# What is expected:
The reply should contain all the data below, repeated exactly, and none of the images.

=-=-=-=-=

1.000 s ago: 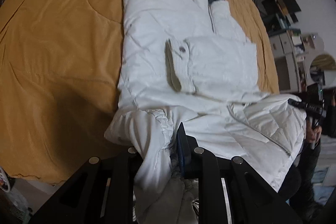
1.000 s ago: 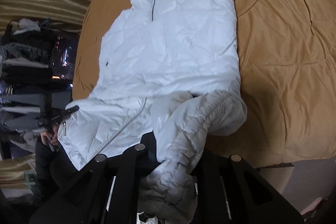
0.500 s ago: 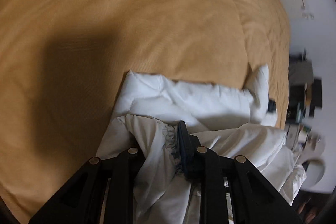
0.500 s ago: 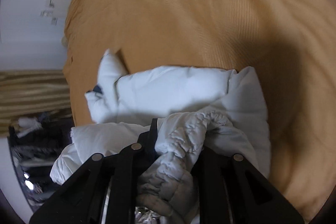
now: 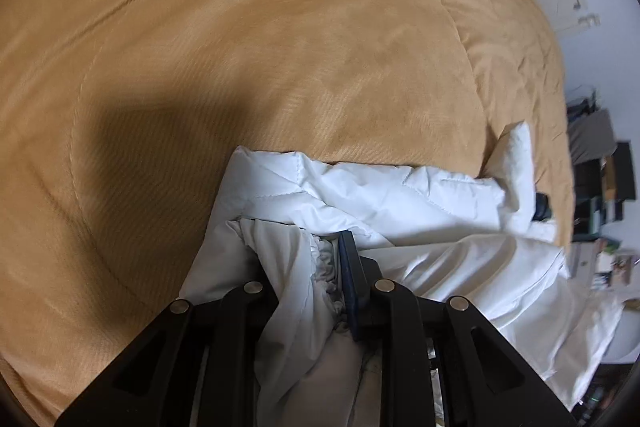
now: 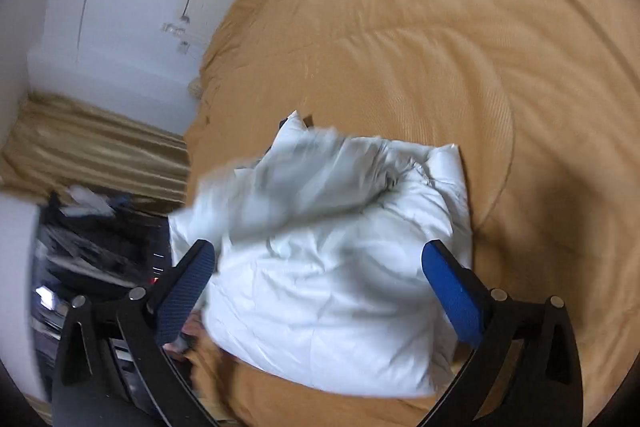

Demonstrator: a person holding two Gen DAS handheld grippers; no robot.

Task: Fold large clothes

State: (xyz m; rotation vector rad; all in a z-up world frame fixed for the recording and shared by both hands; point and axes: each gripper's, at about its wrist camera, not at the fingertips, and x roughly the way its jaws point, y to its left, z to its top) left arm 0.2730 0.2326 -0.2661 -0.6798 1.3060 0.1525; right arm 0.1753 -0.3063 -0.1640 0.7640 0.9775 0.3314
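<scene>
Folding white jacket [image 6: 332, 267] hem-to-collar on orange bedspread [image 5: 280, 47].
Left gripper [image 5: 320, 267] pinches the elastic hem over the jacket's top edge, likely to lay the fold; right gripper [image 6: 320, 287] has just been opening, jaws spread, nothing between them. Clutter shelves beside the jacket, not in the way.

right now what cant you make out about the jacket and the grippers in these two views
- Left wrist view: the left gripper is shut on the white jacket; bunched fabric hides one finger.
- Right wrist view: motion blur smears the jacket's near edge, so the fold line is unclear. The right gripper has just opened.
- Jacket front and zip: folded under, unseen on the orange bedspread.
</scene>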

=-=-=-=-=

# Response to this exercise:
1.000 s ago: 
1.000 s ago: 
0.500 s ago: 
0.500 s ago: 
now: 
now: 

Demonstrator: a person holding two Gen DAS handheld grippers; no robot.

Task: Fold large clothes

State: (xyz m; rotation vector rad; all in a z-up world frame fixed for the recording and shared by both hands; point and axes: each gripper's, at about its wrist camera, not at the fingertips, and x roughly the way its jaws point, y to its left, z to its top) left arm 0.2730 0.2326 -0.2661 -0.6798 1.3060 0.1525; right arm 0.1753 -0.3063 -0.1640 0.7640 0.9775 0.3314
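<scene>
Folding white jacket [image 6: 332, 267] hem-to-collar on orange bedspread [image 5: 280, 47].
Left gripper [image 5: 320, 267] pinches the elastic hem over the jacket's top edge, likely to lay the fold; right gripper [image 6: 320, 287] has just been opening, jaws spread, nothing between them. Clutter shelves beside the jacket, not in the way.

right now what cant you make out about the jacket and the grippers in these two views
- Left wrist view: the left gripper is shut on the white jacket; bunched fabric hides one finger.
- Right wrist view: motion blur smears the jacket's near edge, so the fold line is unclear. The right gripper has just opened.
- Jacket front and zip: folded under, unseen on the orange bedspread.
</scene>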

There is no more to the output, and the exercise is done.